On GitHub, the lab's top repos are QwenLM/Qwen3 (27,290 stars), QwenLM/qwen-code (25,009), QwenLM/Qwen (21,255), and the multimodal/coding lines QwenLM/Qwen3-VL (19,329), QwenLM/Qwen3-Coder (16,601), and QwenLM/Qwen-Agent (16,491). Speech and image are active too: Qwen3-TTS (11,800), Qwen-Image (7,977), and Qwen3-Omni (3,819). Release activity is concentrated in the qwen-code agentic CLI, which is on a near-daily nightly cadence — the latest tagged builds run from v0.17.1 through nightlies dated 20260604–20260608 — alongside supporting repos qwen-code-examples v0.1 and qwen-code-action v0.1.1.
Research themes
Qwen's first-party writing traces a consistent arc from early unified multimodal pretraining to today's reasoning and agentic systems:
- Generalist / unified multimodal models — the lab's roots: OFA: Towards Building a One-For-All Model, OFASys: Enabling Multitask Learning with One Line of Code, and Chinese CLIP.
- Foundation-model generations — Introducing Qwen, Introducing Qwen1.5, Hello Qwen2, and Qwen2.5: A Party of Foundation Models.
- Mixture-of-Experts efficiency — Qwen1.5-MoE: Matching 7B Model Performance with 1/3 Activated Parameters, the through-line behind today's A3B/A10B/A17B releases.
- Long context — Generalizing an LLM from 8k to 1M Context using Qwen-Agent and Extending the Context Length to 1M Tokens!.
- Math & reasoning — Introducing Qwen2-Math, Qwen2.5-Math, Towards Effective Process Supervision in Mathematical Reasoning, and the reasoning-first QwQ: Reflect Deeply on the Boundaries of the Unknown plus its visual counterpart QVQ: To See the World with Wisdom.
- Code — Code with CodeQwen1.5 and Qwen2.5-Coder: Code More, Learn More!, where the Coder family post positions Qwen2.5-Coder-32B-Instruct as a SOTA open code model "matching the coding capabilities of GPT-4o."
- Audio & vision modalities — Qwen-VL, Qwen2-VL: To See the World More Clearly, and Qwen2-Audio: Chat with Your Voice!.
Hiring & scaling
The captured roles are all on the 通义大模型事业部 (Tongyi large-model division), based in 杭州 (Hangzhou): algorithm engineer (算法工程师), R&D engineer (研发工程师), and their senior counterparts (高级算法工程师 / 高级研发工程师).
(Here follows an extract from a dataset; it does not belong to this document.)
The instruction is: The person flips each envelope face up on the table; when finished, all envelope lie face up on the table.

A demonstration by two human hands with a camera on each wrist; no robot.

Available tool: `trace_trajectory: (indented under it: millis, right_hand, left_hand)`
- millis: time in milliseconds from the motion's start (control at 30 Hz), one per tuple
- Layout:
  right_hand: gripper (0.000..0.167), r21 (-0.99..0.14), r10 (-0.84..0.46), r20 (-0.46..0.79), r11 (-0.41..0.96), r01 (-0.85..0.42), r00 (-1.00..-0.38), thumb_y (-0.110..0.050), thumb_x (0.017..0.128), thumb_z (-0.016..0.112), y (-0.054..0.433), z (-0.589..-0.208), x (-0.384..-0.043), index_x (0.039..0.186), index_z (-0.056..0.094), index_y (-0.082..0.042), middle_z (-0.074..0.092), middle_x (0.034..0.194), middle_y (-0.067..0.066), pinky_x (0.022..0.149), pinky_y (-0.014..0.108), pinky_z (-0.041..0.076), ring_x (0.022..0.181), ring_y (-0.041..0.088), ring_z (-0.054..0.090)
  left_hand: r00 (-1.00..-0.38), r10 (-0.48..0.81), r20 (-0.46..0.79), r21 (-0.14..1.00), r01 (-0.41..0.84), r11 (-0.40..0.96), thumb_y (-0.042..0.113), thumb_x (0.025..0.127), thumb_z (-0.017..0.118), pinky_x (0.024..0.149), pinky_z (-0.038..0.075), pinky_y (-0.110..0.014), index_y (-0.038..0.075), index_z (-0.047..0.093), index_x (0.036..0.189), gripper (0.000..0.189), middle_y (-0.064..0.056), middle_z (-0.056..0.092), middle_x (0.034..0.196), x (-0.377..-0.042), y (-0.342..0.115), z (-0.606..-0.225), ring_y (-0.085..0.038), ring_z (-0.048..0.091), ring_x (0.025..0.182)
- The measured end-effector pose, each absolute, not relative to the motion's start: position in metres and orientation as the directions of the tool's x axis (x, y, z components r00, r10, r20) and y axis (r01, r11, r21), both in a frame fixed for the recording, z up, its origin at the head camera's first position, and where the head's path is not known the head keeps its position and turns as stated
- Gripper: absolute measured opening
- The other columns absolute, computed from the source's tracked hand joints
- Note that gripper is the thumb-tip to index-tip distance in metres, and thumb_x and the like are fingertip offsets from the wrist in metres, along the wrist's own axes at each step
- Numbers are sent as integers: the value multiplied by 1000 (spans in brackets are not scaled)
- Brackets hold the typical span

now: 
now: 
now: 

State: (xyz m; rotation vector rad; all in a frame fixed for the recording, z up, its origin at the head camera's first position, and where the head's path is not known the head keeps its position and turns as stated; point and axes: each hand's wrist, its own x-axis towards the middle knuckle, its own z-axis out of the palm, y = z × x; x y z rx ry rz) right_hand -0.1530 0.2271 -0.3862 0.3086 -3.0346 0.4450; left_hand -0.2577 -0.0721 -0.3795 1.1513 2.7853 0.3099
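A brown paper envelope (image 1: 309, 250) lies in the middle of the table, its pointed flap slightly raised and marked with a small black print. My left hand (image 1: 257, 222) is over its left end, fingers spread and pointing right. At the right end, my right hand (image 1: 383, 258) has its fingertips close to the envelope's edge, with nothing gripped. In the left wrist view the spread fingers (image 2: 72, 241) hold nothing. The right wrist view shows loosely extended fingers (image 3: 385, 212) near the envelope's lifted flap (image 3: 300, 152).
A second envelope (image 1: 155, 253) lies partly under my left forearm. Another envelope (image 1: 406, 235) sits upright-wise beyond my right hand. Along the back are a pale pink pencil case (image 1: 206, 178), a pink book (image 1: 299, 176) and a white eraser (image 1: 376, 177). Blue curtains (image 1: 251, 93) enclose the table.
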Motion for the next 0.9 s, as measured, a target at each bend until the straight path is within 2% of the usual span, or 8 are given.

The split between algorithm and engineering tracks — each at both standard and senior levels — signals continued investment in both core model research and the production/infra stack behind it, concentrated in a single Hangzhou hub rather than distributed teams.
Traction highlights
- Hacker News: the standout thread is QwenLM/Qwen3-Omni at 571 points / 142 comments, far ahead of the next — QwenLM/Qwen (36 points, 51 comments) and QwenLM/Qwen3-VL-Embedding (11 points). Multimodal/omni work draws the strongest external attention.
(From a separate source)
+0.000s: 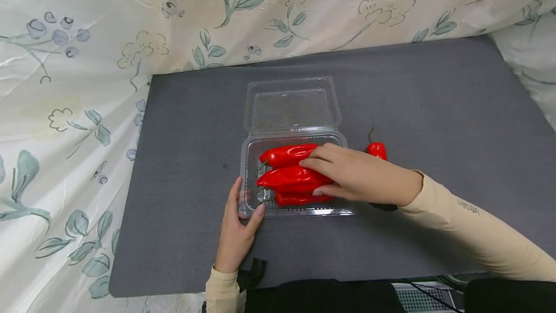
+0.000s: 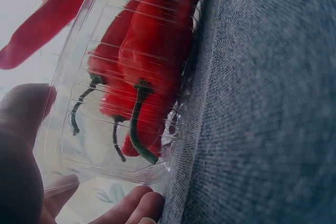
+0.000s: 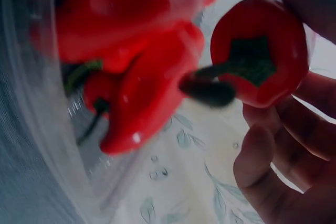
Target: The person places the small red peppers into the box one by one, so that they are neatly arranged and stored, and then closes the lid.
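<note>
A clear plastic clamshell container [image 1: 245, 170] lies with its lid [image 1: 292, 105] folded back on the far side. My left hand [image 1: 234, 235] holds its near left corner, thumb at the front wall and fingers along the left side. Over the container, my right hand [image 1: 349, 170] grips a red pepper [image 1: 288, 177] between thumb and fingers; its tip points left. The right wrist view shows its green stem end [image 3: 253, 61]. Several other red peppers [image 2: 157, 40] lie in the container, with stems toward my left hand or the opposite end.
One more red pepper [image 1: 376, 150] lies on the grey table [image 1: 456, 134], right of the container and partly hidden by my right hand. Floral cloth [image 1: 278, 8] hangs behind the table and along its left side. Black cables [image 1: 430, 293] show below the front edge.
</note>
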Available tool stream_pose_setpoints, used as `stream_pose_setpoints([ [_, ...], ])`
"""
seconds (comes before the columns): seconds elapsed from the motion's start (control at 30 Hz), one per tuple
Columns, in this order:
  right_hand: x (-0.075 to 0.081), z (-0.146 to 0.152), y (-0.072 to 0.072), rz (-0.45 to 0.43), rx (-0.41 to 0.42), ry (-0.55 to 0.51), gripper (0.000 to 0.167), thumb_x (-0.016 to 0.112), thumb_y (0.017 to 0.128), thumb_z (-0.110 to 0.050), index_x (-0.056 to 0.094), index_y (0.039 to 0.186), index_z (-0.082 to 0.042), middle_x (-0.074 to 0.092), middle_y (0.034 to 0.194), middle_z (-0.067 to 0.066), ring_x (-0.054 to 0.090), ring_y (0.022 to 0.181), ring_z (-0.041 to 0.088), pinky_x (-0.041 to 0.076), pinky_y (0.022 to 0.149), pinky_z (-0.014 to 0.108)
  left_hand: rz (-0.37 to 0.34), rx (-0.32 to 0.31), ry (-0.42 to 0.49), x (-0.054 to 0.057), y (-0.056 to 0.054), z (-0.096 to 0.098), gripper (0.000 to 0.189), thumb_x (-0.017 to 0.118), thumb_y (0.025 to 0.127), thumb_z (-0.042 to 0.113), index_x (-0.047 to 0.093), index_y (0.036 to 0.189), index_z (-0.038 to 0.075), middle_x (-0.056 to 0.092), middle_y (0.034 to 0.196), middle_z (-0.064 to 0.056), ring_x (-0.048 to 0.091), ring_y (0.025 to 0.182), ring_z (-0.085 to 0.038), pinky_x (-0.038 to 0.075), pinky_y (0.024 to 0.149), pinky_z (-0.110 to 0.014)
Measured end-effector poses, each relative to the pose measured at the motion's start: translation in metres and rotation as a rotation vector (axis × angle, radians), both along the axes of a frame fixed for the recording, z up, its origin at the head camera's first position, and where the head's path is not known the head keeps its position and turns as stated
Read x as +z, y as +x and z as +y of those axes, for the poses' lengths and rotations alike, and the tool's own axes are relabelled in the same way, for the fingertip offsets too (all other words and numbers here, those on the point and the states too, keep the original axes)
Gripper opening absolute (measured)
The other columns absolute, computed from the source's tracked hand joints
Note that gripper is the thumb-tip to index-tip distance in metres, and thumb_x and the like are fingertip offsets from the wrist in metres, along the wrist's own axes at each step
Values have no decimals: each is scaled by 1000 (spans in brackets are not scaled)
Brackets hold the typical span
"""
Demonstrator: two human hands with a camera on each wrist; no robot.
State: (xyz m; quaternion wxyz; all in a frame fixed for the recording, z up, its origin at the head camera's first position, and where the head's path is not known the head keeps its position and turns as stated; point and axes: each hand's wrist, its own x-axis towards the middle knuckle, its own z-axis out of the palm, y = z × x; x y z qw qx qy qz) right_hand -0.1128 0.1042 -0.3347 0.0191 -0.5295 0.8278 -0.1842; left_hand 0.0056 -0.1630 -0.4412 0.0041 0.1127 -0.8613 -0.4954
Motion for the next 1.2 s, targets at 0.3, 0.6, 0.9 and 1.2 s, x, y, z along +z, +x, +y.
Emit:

- Most-starred repos: QwenLM/Qwen3 (27,290) and QwenLM/qwen-code (25,009) lead, with Qwen3-VL (19,329) and Qwen3-Coder (16,601) close behind.
- Most-downloaded models: Qwen3.5-4B (9.93M) and Qwen3.5-9B (9.28M) dominate 30-day downloads — small dense models carry the bulk of real-world usage, while the 397B-A17B flagship still clears 1M.